The cerebral cortex coordinates various cognitive and sensory functions, some of which are known to be altered in autism.
The researchers divided each individual’s cortex into 308 equal parts and measured the thickness of each part. For each region, they subtracted the averages of the control group from those of the autism group to calculate a difference score.
They also downloaded gene expression data for each region. These data came from the Allen Institute for Brain Science and are based on postmortem brain samples from six typical adults. The team looked at the expression levels of 20,737 genes in each of the regions.
They then used an algorithm to determine how closely each gene’s expression levels track with the difference scores. They identified more than 4,400 genes that may contribute to variations in cortical thickness. The list includes more genes involved in signaling at synapses than would be expected by chance.
The researchers estimate that these genes explain about 10 percent of the variability in cortical thickness between the autism and control groups.
This list shows a significant overlap with genes that have altered expression in the brains of people with autism. The overlap is greatest for genes expressed at unusually low levels in people on the spectrum.
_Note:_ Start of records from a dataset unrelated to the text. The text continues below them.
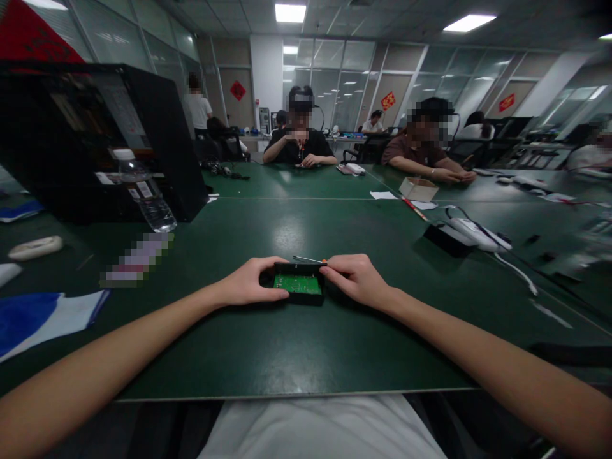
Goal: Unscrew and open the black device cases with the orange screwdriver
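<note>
Left hand and right hand, fingers curled closed, grip the left and right ends of a black open case holding a green circuit board, between them on the green table, a thin screwdriver just beyond.

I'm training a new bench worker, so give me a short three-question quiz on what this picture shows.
1. True or false: the left hand and the right hand both touch the black case on the green table.
2. Which colour is the circuit board inside the case? A red, B green, C blue.
3. Fill in: the water bottle stands on the person's ___ side.
Key: 1 true; 2 B; 3 left.
</note>
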Motion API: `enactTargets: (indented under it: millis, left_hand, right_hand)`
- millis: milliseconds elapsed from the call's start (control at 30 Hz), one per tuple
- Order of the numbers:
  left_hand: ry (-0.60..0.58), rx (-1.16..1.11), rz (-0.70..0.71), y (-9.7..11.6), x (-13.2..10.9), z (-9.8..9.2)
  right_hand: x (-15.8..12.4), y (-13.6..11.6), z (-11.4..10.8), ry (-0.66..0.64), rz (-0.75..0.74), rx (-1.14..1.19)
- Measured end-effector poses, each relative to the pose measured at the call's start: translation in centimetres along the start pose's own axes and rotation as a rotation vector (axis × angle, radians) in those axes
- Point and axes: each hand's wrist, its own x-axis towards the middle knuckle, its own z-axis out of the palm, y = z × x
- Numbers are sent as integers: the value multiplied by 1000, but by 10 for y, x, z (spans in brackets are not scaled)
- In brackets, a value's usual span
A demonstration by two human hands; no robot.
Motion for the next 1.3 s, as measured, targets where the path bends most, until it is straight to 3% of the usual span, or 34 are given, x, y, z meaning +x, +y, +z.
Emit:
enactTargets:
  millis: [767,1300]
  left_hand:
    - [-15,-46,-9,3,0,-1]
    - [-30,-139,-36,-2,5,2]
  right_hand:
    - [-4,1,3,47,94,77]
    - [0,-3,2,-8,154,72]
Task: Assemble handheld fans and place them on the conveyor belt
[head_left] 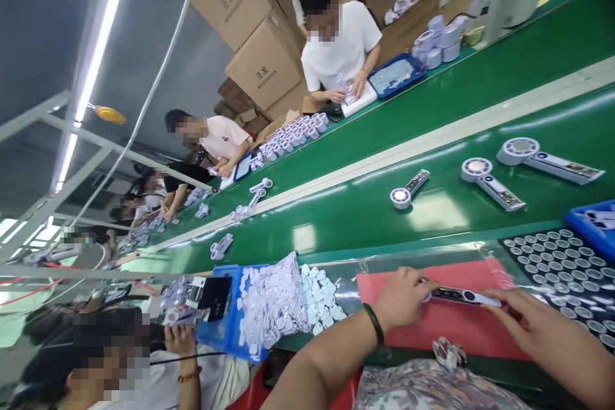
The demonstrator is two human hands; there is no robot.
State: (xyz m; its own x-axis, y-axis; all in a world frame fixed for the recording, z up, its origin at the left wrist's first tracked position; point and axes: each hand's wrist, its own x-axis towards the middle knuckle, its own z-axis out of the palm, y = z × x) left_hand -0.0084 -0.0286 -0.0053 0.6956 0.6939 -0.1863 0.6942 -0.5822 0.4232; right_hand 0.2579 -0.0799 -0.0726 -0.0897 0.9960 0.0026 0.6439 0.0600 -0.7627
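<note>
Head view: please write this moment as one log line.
left hand: grips white-black plastic handle | right hand: touches its end | under: pink mat

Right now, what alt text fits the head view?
The left hand and right hand hold a white handheld device over a red mat. Similar devices lie along a green conveyor belt beyond, beside a blue crate of white parts.
</note>
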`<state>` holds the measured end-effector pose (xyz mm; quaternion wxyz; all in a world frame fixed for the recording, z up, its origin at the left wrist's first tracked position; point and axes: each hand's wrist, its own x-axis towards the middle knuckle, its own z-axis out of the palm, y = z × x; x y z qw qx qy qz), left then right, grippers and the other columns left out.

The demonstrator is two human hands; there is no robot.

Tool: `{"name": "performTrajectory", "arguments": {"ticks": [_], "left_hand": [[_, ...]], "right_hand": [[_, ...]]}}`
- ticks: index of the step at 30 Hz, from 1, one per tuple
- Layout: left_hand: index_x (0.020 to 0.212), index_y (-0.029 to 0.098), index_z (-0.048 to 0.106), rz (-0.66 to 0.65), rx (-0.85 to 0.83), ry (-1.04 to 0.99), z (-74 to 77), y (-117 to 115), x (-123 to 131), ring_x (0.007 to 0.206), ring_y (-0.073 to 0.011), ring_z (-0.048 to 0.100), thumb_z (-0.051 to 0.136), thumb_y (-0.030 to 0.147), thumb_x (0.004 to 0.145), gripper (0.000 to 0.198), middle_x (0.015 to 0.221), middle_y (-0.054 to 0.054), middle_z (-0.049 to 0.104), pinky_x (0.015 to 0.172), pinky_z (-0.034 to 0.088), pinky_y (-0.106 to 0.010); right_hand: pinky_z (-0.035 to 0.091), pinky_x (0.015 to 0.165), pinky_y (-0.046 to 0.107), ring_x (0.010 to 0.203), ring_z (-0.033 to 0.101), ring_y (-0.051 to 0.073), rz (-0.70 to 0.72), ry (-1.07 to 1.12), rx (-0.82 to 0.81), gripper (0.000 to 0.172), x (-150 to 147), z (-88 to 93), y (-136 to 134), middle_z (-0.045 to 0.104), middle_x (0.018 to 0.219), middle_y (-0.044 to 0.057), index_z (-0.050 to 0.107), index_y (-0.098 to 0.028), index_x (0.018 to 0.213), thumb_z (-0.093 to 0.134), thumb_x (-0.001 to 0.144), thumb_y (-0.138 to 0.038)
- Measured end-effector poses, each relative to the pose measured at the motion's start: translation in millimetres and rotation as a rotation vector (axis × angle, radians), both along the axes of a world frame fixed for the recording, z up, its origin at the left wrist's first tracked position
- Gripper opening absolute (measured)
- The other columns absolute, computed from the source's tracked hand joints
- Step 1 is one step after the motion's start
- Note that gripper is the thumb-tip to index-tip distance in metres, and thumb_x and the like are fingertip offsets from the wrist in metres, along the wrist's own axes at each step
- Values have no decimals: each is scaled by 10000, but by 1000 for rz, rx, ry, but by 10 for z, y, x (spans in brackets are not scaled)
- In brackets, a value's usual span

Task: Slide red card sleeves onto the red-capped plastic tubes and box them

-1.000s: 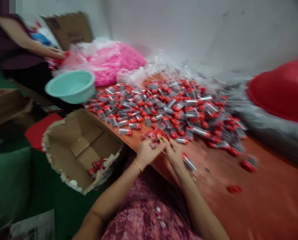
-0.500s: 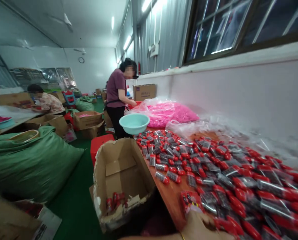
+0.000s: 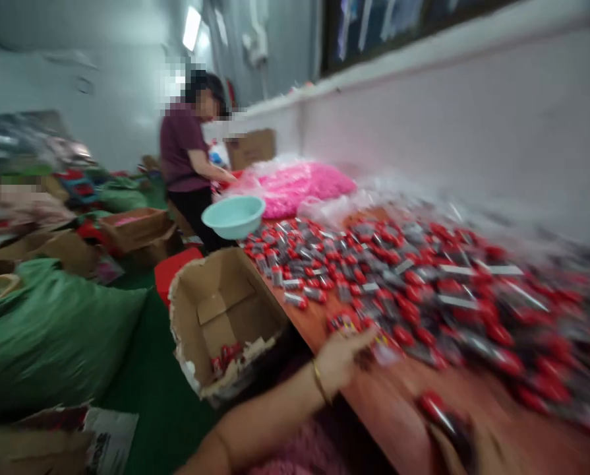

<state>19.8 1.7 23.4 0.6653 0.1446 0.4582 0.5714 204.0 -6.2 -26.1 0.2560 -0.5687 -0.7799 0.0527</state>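
Note:
A wide heap of small clear tubes with red caps (image 3: 423, 284) covers the orange-brown table (image 3: 388, 409). My left hand (image 3: 341, 359), a thin bangle at its wrist, reaches onto the near edge of the heap beside some flat red packets (image 3: 344, 323). Its fingers are smeared by motion. My right hand (image 3: 453, 445) shows only partly at the bottom edge, closed round a red-capped tube (image 3: 438, 409). The whole picture is blurred.
A torn open cardboard box (image 3: 220, 316) with a few red items inside stands at the table's left edge. Behind it are a teal bowl (image 3: 233, 216) and a bag of pink pieces (image 3: 299, 188). A person in a maroon top (image 3: 180, 152) works there. A green sack (image 3: 52, 336) lies on the floor.
The view swung up to the room and has now dipped part way back. My hands, out of sight half a second ago, are in view again, the left one at the heap's edge.

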Motion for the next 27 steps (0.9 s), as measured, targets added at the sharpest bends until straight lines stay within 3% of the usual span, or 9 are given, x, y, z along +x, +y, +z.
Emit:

The researchers saw no significant overlap with a list of genes that carry mutations linked to autism, however. But Bethlehem says the analysis may not have been sensitive enough to detect an overlap.
They replicated both of these results using two additional sets of brain scans — one that includes 48 children with autism and 54 controls, and the other 56 children with autism and 154 controls. They did not find the pattern in a third set from 69 children with attention deficit hyperactivity disorder, suggesting the link is specific to autism.
The results suggest that genes altered in people with autism influence the thickness of their cortex.
“That holds promise in our ability to use neuroimaging to subtype people with autism and maybe infer genetic risk from imaging,” says Armin Raznahan, chief of the Developmental Neurogenomics Unit at the U.S. National Institute of Mental Health in Bethesda, Maryland, who was not involved in the study.
Still, the results should be interpreted with caution, because the gene expression data come from adults and the brain scans from children; cortical thickness and gene expression levels may both change with age, Raznahan says.
Bethlehem and his colleagues are analyzing brain scans and gene expression data from people of a wider range of ages.